ホームページには「コロナ対策ページ」を設置し、右記動画や「Q&Aよくあるお問合せ」、「各拠点の取組み事例」などを掲載しています。「各拠点の取組み事例」は濃厚接触者や感染疑いのあるご利用者、職員が発生した際の事例を各事業所が図にまとめて掲載し、情報の公開を心がけています。無症状の感染者もいることから、14日間遡って公表しています。

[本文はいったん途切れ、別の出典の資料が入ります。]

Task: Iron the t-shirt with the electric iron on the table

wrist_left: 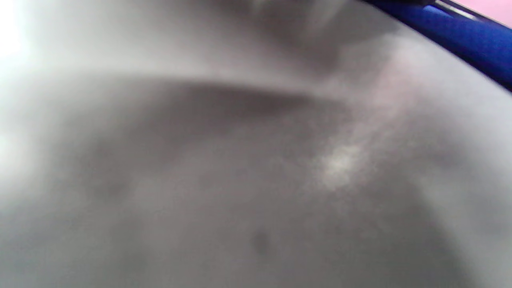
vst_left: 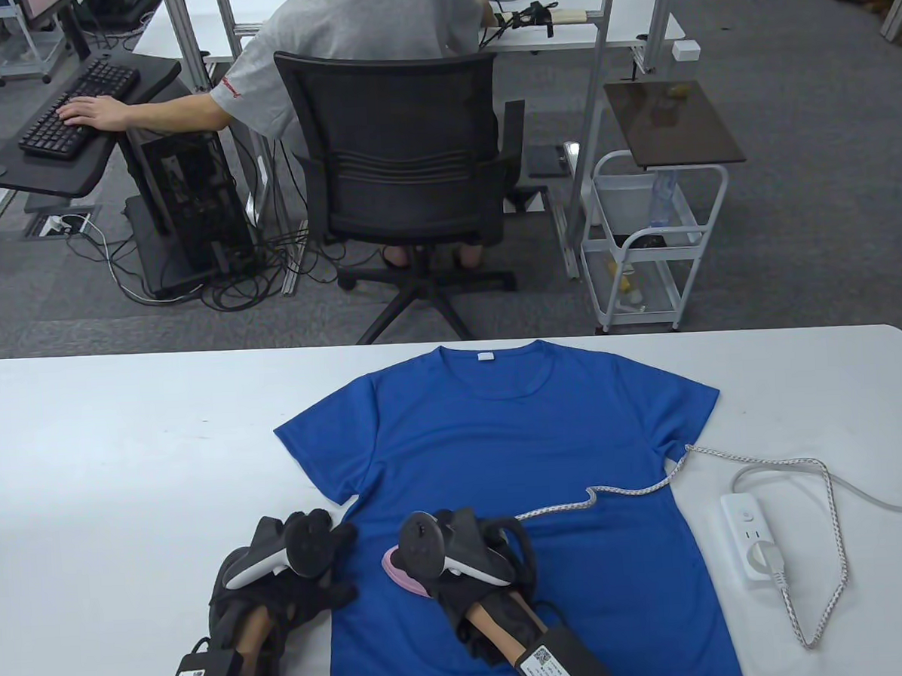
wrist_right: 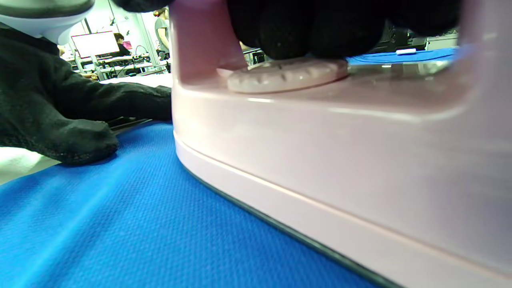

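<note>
White tabletop (vst_left: 124,446) fills my table view, with office floor, a black mesh swivel chair (vst_left: 404,167) and a seated person in a grey shirt (vst_left: 359,25) beyond its far edge.

My right hand (vst_left: 462,549) is wrapped around the handle of the pale pink electric iron (vst_left: 403,575); in the right wrist view the black gloved fingers (wrist_right: 304,28) curl over the handle just above a round ribbed dial (wrist_right: 286,74). The iron sits sole-down on the blue short-sleeved t-shirt (vst_left: 518,463), at about 7 o'clock on the garment, near its left side seam. Only a pink sliver of the iron shows past the hand and its tracker, so I cannot tell which way its nose points or how its long axis runs.

My left hand (vst_left: 297,565) lies at 9 o'clock from the iron, fingers spread, their tips touching the shirt's edge; in the right wrist view one fingertip (wrist_right: 80,146) presses on the blue cloth. It grips nothing.

The shirt lies flat, collar toward 12 o'clock, its long axis running from 12 to 6, the hem cut off by the bottom edge. A braided white power cord (vst_left: 625,489) runs from under my right hand toward 2 o'clock across the shirt, loops on the table and plugs into a white power strip (vst_left: 752,537) at 3 o'clock.

My left wrist view is mostly a grey blur; only a blue strip (wrist_left: 464,36) at 1 o'clock is readable.
</note>
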`<state>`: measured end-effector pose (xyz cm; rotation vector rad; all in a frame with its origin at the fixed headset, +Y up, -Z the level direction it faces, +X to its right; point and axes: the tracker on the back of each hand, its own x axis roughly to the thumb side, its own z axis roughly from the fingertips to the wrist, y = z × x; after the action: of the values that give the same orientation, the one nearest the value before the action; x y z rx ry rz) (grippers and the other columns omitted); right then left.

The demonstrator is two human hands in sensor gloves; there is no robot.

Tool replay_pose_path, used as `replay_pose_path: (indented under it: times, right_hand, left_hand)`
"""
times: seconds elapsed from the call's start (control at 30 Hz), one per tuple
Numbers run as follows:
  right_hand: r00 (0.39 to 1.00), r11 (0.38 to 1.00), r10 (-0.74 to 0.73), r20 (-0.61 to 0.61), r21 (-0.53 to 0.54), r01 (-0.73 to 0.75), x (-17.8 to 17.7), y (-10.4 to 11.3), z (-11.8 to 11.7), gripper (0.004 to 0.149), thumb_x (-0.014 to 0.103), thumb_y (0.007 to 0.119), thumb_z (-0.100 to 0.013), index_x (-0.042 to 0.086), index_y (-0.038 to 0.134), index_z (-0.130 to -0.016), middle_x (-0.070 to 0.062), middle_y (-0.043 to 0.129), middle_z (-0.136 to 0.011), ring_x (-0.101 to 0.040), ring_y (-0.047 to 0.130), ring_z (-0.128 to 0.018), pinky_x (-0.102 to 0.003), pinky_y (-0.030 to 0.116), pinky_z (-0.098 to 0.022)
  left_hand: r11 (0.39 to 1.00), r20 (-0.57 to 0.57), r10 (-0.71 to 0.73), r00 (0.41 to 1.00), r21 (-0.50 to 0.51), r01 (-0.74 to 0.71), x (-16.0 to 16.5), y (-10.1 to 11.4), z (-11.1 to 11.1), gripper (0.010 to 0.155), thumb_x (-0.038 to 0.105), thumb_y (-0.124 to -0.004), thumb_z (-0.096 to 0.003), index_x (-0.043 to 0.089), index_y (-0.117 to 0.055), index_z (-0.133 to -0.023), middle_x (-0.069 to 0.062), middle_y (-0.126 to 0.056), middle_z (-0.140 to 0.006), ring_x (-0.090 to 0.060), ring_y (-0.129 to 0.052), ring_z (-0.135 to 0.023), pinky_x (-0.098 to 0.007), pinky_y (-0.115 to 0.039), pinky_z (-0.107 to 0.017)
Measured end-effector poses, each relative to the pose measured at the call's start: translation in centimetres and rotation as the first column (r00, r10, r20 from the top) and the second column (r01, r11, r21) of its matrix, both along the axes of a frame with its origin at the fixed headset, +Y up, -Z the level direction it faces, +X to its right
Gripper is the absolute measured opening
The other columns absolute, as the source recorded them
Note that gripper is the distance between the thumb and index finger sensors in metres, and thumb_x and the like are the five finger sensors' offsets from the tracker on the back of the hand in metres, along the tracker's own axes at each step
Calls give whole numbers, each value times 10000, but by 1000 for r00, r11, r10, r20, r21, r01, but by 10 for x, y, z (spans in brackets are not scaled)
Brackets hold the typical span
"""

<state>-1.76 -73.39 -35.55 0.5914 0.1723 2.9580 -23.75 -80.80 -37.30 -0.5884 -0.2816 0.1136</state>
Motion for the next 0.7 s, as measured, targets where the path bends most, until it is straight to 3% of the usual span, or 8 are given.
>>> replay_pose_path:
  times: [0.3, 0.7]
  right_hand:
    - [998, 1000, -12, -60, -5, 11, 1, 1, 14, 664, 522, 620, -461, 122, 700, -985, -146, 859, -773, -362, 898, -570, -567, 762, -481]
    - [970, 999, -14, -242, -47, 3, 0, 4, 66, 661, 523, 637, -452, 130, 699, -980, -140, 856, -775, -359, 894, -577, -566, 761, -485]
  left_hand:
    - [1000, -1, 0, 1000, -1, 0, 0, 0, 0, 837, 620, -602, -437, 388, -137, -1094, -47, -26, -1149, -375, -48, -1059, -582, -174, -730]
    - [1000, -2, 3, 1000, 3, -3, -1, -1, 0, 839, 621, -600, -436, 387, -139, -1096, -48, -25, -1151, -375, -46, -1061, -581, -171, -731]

ホームページに掲載されているZoomによるサービス担当者会議の動画
職員の勤務形態
本社オフィスについて、いわゆる3密を避け、ソーシャルディスタンスを保つために、従来の密集したデスクの配置をやめ、会議室をなくし、職員同士の間隔をとれるようにしました。在宅勤務は、事業継続のため本社の機能を止めてはいけないとのことから、必要最低限の範囲で行いました。
37.5℃以上の発熱があった場合は休むよう職員に伝えています。それ以下で発熱があった職員については、本人と体調を相談しながら在宅勤務命令を出す場合もありました。ヘルパーが在宅勤務をする際は、職員に配布している端末を通じて加算要件などの勉強やご利用者の観察状況の確認など、事前に決めておいた業務を行いました。
今後に向けて
「このような状況でも感染症対策を行った上でサービスを継続していることで、ご利用者からは信頼してもらえていると感じている」と後藤さんは話します。
今後に向けて、後藤さんは「第2波が来ることを前提に毎朝職員の発熱管理をするなど、今行っている早期発見・早期区分といった対策を継続したい。また、地域ごとにあるPCR検査が可能な医療機関など新型コロナウイルス感染症に関する膨大な情報を人の手で管理していくことには限界があると思うので、それを整理し、社内で活用できるシステムの開発を検討している」と語ります。